* EXERCISE PROMPT *
If a line below contains the word "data", count it; give only the total.

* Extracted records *

/---

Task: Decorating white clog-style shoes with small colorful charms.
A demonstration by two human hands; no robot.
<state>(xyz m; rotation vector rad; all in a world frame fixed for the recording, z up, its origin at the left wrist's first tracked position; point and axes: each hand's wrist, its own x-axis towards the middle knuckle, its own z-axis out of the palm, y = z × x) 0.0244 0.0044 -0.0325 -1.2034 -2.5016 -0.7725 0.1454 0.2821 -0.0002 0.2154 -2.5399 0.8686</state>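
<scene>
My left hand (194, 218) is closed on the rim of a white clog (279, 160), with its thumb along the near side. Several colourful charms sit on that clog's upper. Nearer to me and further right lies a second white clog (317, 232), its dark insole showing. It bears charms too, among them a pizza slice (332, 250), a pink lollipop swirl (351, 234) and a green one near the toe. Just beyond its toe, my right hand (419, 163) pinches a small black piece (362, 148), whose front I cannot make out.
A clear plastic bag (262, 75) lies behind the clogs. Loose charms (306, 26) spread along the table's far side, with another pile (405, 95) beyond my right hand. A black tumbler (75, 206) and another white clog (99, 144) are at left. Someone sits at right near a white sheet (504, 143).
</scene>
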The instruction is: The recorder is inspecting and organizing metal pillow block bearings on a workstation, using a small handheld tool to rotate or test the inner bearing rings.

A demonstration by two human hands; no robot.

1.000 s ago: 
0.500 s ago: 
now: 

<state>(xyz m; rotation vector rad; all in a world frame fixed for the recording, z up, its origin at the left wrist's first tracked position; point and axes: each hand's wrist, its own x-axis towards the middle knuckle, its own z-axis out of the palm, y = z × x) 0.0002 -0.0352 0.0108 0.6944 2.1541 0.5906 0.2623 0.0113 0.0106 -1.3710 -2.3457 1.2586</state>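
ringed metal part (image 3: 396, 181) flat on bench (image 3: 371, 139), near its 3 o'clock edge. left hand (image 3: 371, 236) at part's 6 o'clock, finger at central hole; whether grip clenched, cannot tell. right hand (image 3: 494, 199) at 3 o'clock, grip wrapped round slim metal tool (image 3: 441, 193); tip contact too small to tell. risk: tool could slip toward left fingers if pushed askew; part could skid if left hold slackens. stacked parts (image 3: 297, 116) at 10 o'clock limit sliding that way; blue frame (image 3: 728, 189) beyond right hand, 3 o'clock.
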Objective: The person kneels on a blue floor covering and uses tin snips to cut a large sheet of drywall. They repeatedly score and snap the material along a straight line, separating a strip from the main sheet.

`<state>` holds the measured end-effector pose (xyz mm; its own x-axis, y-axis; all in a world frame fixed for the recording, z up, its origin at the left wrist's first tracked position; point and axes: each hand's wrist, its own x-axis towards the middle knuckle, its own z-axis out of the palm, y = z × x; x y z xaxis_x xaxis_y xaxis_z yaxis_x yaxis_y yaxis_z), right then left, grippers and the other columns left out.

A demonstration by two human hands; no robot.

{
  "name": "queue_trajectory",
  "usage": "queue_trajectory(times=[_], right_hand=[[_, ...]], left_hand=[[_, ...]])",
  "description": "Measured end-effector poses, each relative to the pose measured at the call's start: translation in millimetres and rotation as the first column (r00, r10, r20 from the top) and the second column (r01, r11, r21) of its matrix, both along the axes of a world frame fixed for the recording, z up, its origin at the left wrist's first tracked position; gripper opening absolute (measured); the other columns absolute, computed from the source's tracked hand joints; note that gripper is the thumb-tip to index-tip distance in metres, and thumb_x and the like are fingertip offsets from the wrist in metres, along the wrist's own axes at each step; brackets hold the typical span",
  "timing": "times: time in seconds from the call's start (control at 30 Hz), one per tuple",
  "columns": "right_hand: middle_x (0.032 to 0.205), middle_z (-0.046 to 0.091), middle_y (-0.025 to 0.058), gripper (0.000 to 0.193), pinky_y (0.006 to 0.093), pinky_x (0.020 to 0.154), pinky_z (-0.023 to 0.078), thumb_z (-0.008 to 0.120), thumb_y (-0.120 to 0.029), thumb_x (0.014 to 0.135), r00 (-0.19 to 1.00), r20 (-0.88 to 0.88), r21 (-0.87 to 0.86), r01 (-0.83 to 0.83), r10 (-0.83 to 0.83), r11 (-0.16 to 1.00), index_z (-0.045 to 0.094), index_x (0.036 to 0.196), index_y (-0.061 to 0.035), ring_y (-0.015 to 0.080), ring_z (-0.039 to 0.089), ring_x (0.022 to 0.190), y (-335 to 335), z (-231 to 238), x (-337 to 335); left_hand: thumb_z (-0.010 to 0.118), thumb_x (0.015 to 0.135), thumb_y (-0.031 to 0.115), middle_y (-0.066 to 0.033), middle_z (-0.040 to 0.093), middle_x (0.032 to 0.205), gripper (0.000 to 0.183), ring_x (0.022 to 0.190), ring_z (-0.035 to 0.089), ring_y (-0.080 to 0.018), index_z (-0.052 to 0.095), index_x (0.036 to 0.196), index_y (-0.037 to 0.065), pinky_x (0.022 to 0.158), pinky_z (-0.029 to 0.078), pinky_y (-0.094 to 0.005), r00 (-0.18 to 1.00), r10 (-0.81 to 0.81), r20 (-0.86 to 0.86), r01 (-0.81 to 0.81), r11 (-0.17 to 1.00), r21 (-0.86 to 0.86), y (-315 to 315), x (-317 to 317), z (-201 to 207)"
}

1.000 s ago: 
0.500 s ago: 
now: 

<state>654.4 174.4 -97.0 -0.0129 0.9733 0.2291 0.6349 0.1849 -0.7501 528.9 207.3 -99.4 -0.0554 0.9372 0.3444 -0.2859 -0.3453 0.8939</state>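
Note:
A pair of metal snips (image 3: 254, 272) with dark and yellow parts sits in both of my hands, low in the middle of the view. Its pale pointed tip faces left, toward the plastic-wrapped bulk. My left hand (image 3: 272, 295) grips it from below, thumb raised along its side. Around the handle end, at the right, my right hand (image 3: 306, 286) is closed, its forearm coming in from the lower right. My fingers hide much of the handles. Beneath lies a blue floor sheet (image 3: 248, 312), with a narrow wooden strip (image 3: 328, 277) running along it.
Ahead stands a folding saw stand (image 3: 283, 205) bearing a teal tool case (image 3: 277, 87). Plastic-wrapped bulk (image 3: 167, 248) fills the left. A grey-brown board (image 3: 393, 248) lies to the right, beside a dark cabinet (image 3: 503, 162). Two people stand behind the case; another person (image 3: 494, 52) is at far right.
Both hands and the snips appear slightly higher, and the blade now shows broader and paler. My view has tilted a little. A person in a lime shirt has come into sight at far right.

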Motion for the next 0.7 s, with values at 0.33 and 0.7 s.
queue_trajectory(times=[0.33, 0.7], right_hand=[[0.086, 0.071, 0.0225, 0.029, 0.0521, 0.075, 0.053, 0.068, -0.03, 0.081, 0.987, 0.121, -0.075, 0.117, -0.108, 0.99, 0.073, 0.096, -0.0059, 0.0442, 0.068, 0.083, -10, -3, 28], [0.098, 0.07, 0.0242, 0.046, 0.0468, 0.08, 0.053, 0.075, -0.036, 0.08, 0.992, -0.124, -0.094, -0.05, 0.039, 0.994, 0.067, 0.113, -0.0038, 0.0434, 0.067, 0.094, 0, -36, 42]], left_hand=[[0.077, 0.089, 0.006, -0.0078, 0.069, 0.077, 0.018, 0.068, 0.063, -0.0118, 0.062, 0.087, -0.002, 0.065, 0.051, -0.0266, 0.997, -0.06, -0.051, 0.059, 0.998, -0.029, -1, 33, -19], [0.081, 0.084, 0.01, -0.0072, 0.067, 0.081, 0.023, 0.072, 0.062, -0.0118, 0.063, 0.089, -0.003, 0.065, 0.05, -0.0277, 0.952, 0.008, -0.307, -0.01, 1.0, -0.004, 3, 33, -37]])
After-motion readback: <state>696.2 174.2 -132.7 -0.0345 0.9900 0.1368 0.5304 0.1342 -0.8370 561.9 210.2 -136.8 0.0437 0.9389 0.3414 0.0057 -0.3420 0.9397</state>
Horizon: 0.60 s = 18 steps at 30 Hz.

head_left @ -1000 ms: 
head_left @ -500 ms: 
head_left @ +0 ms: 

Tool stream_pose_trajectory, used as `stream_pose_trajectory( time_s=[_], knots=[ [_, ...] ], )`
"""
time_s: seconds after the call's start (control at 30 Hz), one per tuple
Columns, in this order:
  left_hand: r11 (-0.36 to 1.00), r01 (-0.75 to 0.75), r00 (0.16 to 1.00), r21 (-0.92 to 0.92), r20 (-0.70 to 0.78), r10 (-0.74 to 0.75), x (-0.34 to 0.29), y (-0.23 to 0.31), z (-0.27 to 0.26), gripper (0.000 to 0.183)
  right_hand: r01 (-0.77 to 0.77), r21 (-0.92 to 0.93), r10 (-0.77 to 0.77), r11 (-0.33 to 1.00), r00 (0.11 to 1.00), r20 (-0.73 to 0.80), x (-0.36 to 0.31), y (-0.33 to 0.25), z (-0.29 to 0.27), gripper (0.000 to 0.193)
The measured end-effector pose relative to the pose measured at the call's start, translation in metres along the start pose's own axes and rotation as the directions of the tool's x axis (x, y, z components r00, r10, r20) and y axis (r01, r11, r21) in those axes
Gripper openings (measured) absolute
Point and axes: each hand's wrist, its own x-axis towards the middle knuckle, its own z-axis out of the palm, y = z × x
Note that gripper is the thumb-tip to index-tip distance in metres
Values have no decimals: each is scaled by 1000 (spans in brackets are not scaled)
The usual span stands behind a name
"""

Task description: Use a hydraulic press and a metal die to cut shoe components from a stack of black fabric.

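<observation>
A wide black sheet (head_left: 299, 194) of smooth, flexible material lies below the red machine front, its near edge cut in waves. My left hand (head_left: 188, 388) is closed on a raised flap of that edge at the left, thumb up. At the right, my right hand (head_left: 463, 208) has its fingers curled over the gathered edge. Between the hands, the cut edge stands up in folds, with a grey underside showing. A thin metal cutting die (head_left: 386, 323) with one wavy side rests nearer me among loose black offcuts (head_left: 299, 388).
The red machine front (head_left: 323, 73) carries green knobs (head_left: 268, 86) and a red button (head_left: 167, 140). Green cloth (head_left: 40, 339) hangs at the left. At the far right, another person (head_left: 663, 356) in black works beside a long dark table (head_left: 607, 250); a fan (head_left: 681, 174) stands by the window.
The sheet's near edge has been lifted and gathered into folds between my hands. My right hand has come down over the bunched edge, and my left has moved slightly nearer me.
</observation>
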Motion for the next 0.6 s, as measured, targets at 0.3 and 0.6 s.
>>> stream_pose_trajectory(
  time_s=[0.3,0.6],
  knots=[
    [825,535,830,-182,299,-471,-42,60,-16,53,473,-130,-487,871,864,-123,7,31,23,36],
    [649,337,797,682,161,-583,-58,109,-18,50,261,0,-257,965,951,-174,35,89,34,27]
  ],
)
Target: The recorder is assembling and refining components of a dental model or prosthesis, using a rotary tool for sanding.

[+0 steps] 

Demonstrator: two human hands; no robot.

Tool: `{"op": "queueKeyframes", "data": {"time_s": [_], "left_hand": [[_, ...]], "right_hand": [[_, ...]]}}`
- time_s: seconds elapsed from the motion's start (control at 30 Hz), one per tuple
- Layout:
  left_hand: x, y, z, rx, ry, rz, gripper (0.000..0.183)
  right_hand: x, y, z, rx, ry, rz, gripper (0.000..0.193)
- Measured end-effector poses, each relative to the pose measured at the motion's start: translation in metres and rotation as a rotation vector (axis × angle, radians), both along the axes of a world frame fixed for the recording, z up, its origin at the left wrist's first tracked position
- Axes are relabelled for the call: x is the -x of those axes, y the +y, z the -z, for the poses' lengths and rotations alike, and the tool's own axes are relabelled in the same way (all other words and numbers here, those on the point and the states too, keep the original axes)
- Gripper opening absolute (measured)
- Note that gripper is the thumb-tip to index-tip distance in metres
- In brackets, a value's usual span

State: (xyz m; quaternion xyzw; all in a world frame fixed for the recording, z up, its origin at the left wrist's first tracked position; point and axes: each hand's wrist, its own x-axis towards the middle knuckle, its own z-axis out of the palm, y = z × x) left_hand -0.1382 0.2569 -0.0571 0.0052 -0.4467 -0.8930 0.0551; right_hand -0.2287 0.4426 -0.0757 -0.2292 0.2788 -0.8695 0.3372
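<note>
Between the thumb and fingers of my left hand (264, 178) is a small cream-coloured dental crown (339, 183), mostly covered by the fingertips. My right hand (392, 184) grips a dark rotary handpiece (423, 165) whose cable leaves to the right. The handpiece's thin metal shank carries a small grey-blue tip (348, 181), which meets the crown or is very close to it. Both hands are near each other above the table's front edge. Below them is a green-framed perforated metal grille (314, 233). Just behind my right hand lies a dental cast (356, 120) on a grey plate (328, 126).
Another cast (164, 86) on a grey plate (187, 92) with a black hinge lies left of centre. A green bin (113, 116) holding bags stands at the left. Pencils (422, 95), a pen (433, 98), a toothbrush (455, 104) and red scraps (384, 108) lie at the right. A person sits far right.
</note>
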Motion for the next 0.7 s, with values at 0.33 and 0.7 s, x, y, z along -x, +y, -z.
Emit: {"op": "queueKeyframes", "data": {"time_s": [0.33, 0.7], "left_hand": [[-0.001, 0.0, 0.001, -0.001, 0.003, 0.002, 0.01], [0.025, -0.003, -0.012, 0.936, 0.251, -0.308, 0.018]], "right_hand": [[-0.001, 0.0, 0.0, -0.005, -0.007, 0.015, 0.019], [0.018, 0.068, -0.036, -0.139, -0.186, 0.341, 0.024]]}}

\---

* ANSWER FOR THE TASK *
2